1. ASEH 2015: A Grad Student Walks into a Room…

The annual meeting of the American Society for Environmental History occurred March 18-22 in Washington, D.C. The meeting, one of the most important of the year  for environmental historians, sparked quite a few reflection pieces. My favourite collection of reflections were written by Sarah Wilson on her blog, The Americanist Diversion. Wilson is a PhD Candidate in American Studies at Penn State. In the final post about the conference, “A Grad Student Walks into a Room…,” Wilson describes how attending ASEH served as a kind of academic renewal process for her. She describes her experience networking and talks about the conference’s welcoming and open atmosphere. She observes that environmental historians seem particularly keen to examine their place in academia critically. She concludes by comparing the conference to a room full of conversations. “I walked into the conversation,” she writes, “and I am listening.” The enthusiasm and level of curiosity in her other posts about the conference are also refreshing and entertaining and can be found here.

2. This 19th Century ‘Stench Map’ Shows How Smells Reshaped New York City

This article is about a really interesting map from the nineteenth century that shows the location of stench-producing industries–or ‘offensive trades’–in New York City. At the time, smell was still believed to be closely connected to disease. The article discusses how smells are difficult to record because they are ephemeral, intangible, and subject to personal levels of tolerance. The map shows how particular industries were moved due to their odour and how this helped to lead Brooklyn to become a centre of industry. This article pairs well with the New Scholars discussion of smellscapes with Julia Feuer-Cotter in December.

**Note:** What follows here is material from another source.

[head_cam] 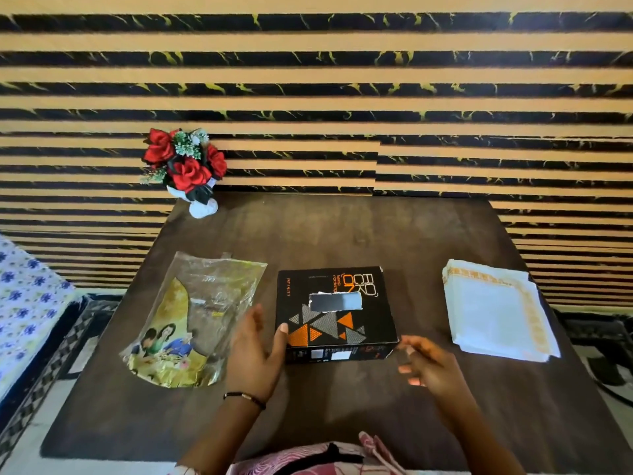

3. The Inhuman Anthropocene

Dana Luciano is writing in response to the recent study in Nature by Simon L. Lewis and Mark A. Maslin that argues that the start of the Anthropocene should be placed in 1610 CE based on changes brought about by colonialism–including the death of 50 million Indigenous peoples by disease–global trade, and coal. Luciano discusses the definition of the Anthropocene and competing start dates. Luciano takes issue with those who claim that the Anthropocene began six to eleven thousand years ago because it takes away the term’s political agency. Luciano argues that the Anthropocene is at its base a political term, specifically a term that hopes to raise awareness of the negative effects that humans have had on the planet. Luciano concludes that “the aftermath of 1492…is the spread of a humanism that has failed much of humanity, a failure to which even the Artic ice cores can bear witness, and that in doing so has deeply damaged the planet as well: an inhuman humanism. The contradiction that some have seen in the name of the proposed epoch—that the “Anthropocene” was not brought about by all members of the species it names—is precisely the problem it is now up to us to solve.”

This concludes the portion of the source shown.